Nachruf auf die "Netzeitung": Der Tod schrieb immer mit
Mit der Netzeitung wird die Hoffnung auf ein Geschäftsmodell beerdigt, das noch nie funktioniert hat: werbefinanzierten Qualitätsjournalismus im Netz gratis anzubieten.
Erstaunlich ist nur, dass das Sterben so lange gedauert hat. Von Anfang an blickte der Tod der ersten und einzigen, ausschließlich im Internet publizierten Tageszeitung Deutschlands über die Schulter. Am Jahresende wird die einst stolze Netzeitung in einen Tickerautomaten verwandelt werden. Das teilte nun Eigentümer DuMont Schauberg mit.
Mit der Netzeitung wird die Hoffnung auf ein Geschäftsmodell beerdigt, das noch nie funktioniert hat: journalistische Qualitätsprodukte im Netz gratis anzubieten und durch Werbung zu finanzieren. Wer kritischen, auf Recherche basierenden Journalismus im Netz machen will, braucht viel Geld - das er anderswo verdienen muss.
Dass dem so ist, wusste vermutlich auch Michael Maier. Er hütete sich allerdings, das laut zu sagen. Der studierte Kirchenmusiker, stets im schwarzen Anzug, gab überzeugend die katholisch-europäische Variante der kalifornischen Hippies, die den Leuten seit den Neunzigern das Netz als großes Versprechen verkauften - bis die Blase platzte.
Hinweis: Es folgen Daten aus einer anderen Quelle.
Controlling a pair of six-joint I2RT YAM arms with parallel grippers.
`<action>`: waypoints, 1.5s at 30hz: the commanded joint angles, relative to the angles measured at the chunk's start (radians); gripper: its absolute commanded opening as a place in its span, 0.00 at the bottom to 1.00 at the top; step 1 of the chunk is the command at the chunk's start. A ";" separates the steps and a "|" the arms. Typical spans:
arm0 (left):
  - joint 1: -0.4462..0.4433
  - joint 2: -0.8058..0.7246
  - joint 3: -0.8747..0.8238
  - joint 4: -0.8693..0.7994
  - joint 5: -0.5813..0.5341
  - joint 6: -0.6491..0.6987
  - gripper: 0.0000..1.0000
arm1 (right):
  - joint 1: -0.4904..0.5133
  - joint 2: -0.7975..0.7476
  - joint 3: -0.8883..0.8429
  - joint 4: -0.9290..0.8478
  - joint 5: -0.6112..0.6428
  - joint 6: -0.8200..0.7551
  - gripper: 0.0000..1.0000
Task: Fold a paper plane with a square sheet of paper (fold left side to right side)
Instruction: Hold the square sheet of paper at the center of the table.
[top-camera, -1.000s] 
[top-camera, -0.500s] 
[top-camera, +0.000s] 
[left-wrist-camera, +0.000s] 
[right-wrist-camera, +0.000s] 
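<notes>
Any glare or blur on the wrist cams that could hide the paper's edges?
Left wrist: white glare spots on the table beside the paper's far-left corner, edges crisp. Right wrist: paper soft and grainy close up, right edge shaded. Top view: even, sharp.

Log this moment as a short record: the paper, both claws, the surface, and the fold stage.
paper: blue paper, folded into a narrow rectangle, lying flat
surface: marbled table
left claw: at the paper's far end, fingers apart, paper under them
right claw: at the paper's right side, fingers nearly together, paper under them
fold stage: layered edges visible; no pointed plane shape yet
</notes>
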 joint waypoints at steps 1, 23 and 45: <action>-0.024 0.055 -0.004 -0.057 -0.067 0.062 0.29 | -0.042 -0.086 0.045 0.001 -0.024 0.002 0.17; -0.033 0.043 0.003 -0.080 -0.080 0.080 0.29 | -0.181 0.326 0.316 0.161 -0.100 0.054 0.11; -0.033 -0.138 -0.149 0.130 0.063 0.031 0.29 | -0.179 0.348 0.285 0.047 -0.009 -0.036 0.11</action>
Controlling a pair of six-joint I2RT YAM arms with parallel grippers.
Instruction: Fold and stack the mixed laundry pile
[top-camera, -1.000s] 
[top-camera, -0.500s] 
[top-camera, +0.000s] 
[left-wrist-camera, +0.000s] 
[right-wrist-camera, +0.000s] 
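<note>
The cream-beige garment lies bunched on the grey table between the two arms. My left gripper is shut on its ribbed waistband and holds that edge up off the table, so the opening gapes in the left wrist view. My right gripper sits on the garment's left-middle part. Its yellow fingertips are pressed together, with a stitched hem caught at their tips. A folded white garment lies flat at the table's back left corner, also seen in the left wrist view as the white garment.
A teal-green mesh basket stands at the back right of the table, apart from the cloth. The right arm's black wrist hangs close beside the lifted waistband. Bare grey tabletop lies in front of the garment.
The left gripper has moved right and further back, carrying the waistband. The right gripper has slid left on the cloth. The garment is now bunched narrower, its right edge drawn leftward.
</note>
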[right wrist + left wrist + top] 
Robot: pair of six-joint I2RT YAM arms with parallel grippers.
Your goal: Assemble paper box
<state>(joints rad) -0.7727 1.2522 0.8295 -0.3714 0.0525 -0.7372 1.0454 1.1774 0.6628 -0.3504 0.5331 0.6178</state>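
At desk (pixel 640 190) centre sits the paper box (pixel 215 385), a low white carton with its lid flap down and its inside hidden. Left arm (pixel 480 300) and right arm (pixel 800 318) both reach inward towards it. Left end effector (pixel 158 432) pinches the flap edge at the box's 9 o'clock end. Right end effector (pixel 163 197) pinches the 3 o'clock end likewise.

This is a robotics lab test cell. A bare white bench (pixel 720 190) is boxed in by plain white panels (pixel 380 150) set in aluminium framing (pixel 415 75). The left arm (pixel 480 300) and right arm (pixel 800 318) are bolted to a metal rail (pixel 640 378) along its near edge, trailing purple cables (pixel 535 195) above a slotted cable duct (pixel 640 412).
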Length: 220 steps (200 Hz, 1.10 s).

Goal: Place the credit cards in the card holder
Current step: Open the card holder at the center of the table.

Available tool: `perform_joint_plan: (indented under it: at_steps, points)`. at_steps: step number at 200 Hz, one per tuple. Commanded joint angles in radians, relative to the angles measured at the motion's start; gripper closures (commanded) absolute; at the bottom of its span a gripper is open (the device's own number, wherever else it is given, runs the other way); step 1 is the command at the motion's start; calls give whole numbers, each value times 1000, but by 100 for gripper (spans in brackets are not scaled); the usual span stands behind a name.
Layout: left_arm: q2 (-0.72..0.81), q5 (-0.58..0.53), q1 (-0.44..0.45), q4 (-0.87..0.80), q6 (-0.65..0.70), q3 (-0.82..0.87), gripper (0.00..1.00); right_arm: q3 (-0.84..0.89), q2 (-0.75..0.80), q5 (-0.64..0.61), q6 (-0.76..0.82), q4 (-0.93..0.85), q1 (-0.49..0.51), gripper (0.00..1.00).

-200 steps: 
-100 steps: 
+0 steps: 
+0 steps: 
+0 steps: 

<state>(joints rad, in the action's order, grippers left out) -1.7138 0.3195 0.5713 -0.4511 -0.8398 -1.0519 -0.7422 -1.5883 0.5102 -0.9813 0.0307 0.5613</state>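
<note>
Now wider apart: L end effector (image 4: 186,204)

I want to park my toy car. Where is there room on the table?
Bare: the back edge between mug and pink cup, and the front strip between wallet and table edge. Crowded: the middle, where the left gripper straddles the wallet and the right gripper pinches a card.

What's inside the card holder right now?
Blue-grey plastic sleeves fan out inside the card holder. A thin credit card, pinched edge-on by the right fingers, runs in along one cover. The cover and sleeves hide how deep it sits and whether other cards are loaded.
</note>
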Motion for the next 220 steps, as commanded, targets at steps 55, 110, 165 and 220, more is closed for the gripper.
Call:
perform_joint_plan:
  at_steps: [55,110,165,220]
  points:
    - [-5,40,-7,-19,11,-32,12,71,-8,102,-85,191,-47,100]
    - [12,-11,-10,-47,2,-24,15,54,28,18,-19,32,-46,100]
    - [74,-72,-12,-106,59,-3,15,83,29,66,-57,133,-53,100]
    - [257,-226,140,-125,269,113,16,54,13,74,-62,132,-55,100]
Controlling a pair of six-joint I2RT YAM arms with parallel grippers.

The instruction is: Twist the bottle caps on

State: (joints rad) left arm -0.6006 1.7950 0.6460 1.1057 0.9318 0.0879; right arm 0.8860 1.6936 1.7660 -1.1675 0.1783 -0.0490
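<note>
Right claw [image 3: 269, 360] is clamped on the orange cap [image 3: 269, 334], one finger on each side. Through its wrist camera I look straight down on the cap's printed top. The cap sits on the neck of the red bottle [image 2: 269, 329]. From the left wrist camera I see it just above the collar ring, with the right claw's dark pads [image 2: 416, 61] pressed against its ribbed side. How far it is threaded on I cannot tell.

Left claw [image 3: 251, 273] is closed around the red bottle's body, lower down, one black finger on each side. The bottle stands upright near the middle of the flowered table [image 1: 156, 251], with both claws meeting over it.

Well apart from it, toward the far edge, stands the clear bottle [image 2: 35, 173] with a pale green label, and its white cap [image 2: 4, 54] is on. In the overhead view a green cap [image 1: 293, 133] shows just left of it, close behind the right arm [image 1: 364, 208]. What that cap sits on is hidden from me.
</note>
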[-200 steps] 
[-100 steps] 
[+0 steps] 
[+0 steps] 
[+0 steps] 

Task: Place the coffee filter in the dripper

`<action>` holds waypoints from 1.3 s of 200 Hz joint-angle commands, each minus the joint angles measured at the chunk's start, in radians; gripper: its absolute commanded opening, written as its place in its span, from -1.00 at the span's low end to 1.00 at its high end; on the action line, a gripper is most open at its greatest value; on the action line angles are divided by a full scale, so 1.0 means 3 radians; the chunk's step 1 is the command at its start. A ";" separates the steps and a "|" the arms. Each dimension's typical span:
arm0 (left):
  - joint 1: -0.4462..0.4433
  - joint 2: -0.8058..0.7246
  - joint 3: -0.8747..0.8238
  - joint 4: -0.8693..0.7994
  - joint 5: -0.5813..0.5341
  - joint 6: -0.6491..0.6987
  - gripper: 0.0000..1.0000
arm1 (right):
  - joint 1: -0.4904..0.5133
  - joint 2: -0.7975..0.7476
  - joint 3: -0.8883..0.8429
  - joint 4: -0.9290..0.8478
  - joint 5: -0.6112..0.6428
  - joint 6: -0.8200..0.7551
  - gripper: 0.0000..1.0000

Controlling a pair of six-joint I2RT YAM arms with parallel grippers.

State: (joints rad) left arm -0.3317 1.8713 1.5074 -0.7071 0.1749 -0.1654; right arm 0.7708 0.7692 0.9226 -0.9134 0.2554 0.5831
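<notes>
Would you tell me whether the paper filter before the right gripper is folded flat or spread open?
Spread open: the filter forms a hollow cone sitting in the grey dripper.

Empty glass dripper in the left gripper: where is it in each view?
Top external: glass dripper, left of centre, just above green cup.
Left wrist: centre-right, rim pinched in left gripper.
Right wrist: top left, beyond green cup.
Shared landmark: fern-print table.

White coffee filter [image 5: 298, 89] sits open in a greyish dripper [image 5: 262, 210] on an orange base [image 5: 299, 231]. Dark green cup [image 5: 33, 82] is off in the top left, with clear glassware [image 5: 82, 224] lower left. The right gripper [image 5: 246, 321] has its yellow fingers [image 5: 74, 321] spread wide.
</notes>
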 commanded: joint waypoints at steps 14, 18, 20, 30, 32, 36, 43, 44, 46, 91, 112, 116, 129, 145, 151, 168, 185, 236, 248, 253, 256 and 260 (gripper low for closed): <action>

Als dies im Jahr 2000 geschah, war die Netzeitung als Ablegerin der norwegischen Nettavisen bereits gegründet worden. Diese, 1996 von einigen ehemaligen Maoisten und Wirtschaftsjournalisten konzipierte Onlinezeitung war ein erfolgreiches Projekt. Jetzt wollten die Norweger ganz Europa mit einem Netz unabhängiger Zeitungen überziehen. Deutschland sollte als Brückenkopf dienen. Zu den weiteren Gründungen kam es nie, die Netzeitung kämpfte schon bald um ihre Existenz.
Dass ihr Sterben so lange gedauert hat, ist vor allem dem Charisma, dem Pokerface, den Tricks, aber auch den Visionen von Michael Maier zu verdanken, die er wie kein anderer verkaufen konnte. Maier, der vorher die Berliner Zeitung und für kurze Zeit auch den Stern geleitet hatte, war 2000 als Chefredakteur eingekauft worden. Obwohl er bei der Netzeitung von Anfang an mit weitaus weniger Geld auskommen musste als zuvor, sorgte Maier dafür, dass die Zeitung unter den traurigen Nachrichtenportalen bald als echte Zeitung herausragte. Unter den Verlagshäusern waren alle außer dem Spiegel zu kurzsichtig zu erkennen, dass es darum gehen musste, einen möglichst großen Claim für die eigene Marke im Cyberspace abzustecken.
Es gab Bedarf nach seriösem Journalismus im Netz, und den befriedigte die Netzeitung anfangs vielleicht sogar besser als die damals weitaus boulevardeskere Onlineausgabe des Spiegel. Mit dem "Altpapier" verfügte die Zeitung über ein netzadäquates Format, das sich der Medienberichterstattung widmete. So war der Zeitung die Aufmerksamkeit der Journalistenkollegen gewiss.
Der Nachrichtenredaktion stand Joachim Widmann als hervorragender Blattmacher vor. Maier sorgte außerdem dafür, dass in der Zeitung nicht nur die im Netz übliche Technik- und Societyberichterstattung betrieben wurde, sondern auch seriöser Kulturjournalismus - wenn auch in bescheidenem Ausmaß.
Die Branche nahm das Blatt bald genauso ernst wie die Leser. Sie wurden durch die im Netz übliche Mund-zu-Mund-Propaganda gewonnen, für Werbeaktionen fehlte das Geld. Doch bei jedem der vielen Eigentümerwechsel verschlechterten sich auch die Bedingungen für die redaktionelle Arbeit. Als 2007 die BV Deutsche Zeitungsholding, die zur britischen Mecom Group gehörte, die Zeitung übernahm, war Maier mit seinem Latein am Ende. Die ihm folgenden Chefredakteure gestalteten nur noch den Raubbau an den wenigen verbliebenen redaktionellen Ressourcen. Michael Angele und Matthias Ehlert wurden bald von Domenika Ahlrichs abgelöst, die ihre Karriere am Newsdesk der Zeitung begonnen hatte. Dass nun ein klassischer Verleger wie DuMont der Netzeitung den Todesstoß versetzt hat, ist die traurige Pointe der Geschichte.